Non-Binary Student Population Almost Triples In Two Years In Massachusetts Public Schools
By Tom Joyce | January 6, 2022, 18:29 EST
It’s becoming more common for students to be identify as non-binary in Massachusetts public schools.
The Massachusetts Department of Elementary and Secondary Education’s public school enrollment data used to break down gender into two categories: male and female. However, since the start of the 2019-2020 school year, the state has also been tracking a third gender category: non-binary.
While there are people who explicitly identify as non-binary, in this instance it’s an umbrella term. It encompasses anyone who identifies as a gender other than male and female. (The state does not use the term sex.)

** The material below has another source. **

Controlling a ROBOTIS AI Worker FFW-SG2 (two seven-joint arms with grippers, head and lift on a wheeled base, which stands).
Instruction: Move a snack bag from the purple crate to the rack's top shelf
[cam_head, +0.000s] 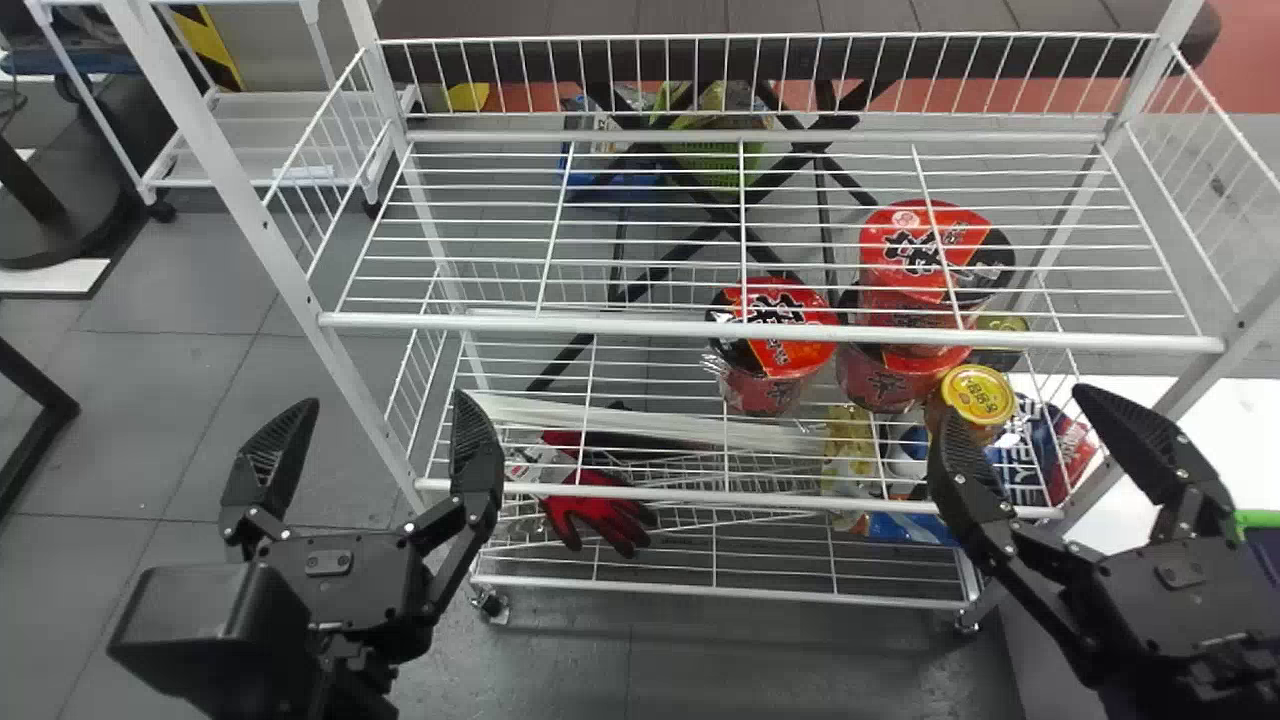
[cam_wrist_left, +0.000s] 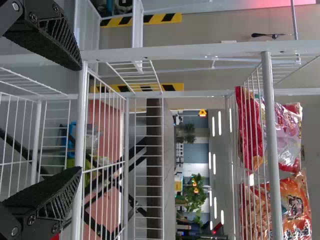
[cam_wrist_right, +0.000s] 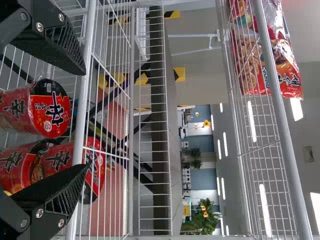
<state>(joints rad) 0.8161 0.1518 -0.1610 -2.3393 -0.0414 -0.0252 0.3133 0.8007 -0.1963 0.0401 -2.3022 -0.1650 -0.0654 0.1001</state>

The state’s enrollment data — based on student enrollment on October 1 of the school year — shows that identifying as non-binary, although rare, is becoming more common. The amount of non-binary students in Massachusetts schools has increased over the past two years; it more than doubled from the 2020-2021 school year over the 2021-2022 school year, according to the state’s data.
The first school year the state reported the amount of non-binary students in public schools (2019-2020), the figure was 345 out of the 948,828 kids in public school (0.0364 percent), according to the state. The following year, it became more common despite a decrease in public school enrollment. During the 2020-2021 school year, 478 of the 911,465 public school students identified as non-binary (0.0524 percent), the state said. And this school year (2021-2022), 994 of the 911,529 public schoolers identify as non-binary (0.109 percent), the state’s data shows.

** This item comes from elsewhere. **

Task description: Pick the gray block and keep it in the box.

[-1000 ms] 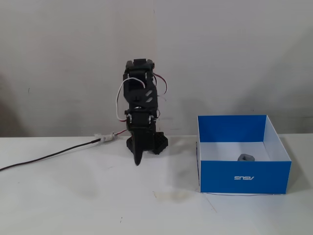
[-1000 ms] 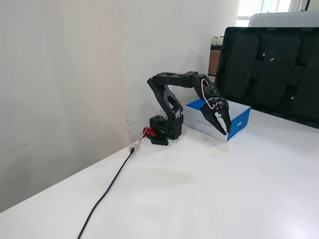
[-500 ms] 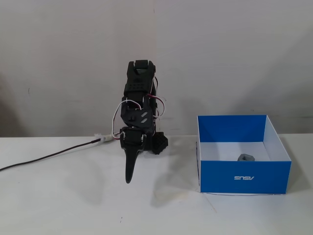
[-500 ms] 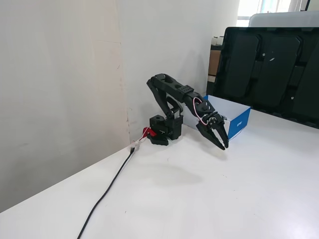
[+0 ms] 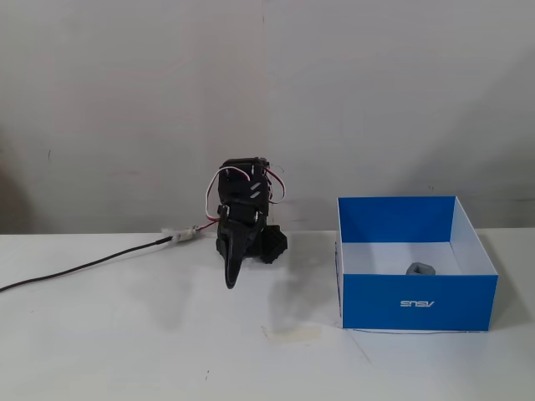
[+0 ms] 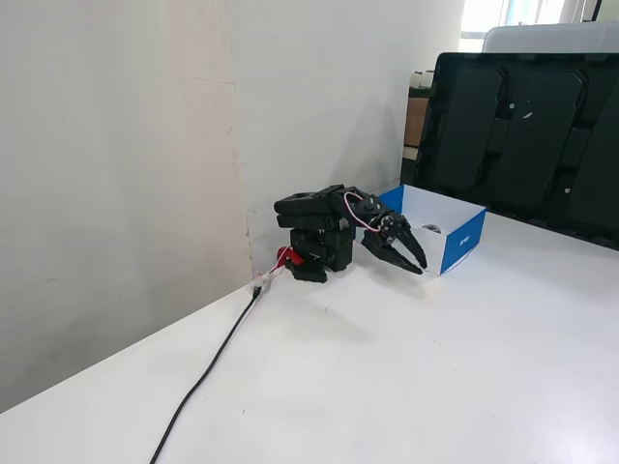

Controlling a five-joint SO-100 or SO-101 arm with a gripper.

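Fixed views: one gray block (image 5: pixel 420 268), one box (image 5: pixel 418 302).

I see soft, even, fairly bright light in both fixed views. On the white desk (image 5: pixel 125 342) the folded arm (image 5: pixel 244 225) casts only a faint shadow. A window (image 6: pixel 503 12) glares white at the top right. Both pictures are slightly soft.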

That’s an increase of 516 non-binary students from the 2020-2021 school year to the 2021-2022 school year. Since the 2019-2020 school years, the number has increased by 649 — an almost 200 percent increase in two years.
While the federal government typically offers two gender options on forms, including the 2020 U.S. Census, schools aren’t the only place where Massachusetts offers more than two gender options. Since 2019, people have been able to identify as non-binary on their driver’s licenses. In addition to “M” or “F” for male or female, those licenses now also have an “X” for non-binary.
In September 2021, the Massachusetts Senate unanimously voted to allow people to change their birth certificates so they can identify as non-binary on them instead of male and female. If it becomes law, it would also allow minors to change the gender on their birth certificate, if they provide an affidavit from a parent or guardian. The Massachusetts House of Representatives has not voted on the measure yet.
A spokesman for the Massachusetts Department of Elementary and Second Education could not be reached for comment on Thursday.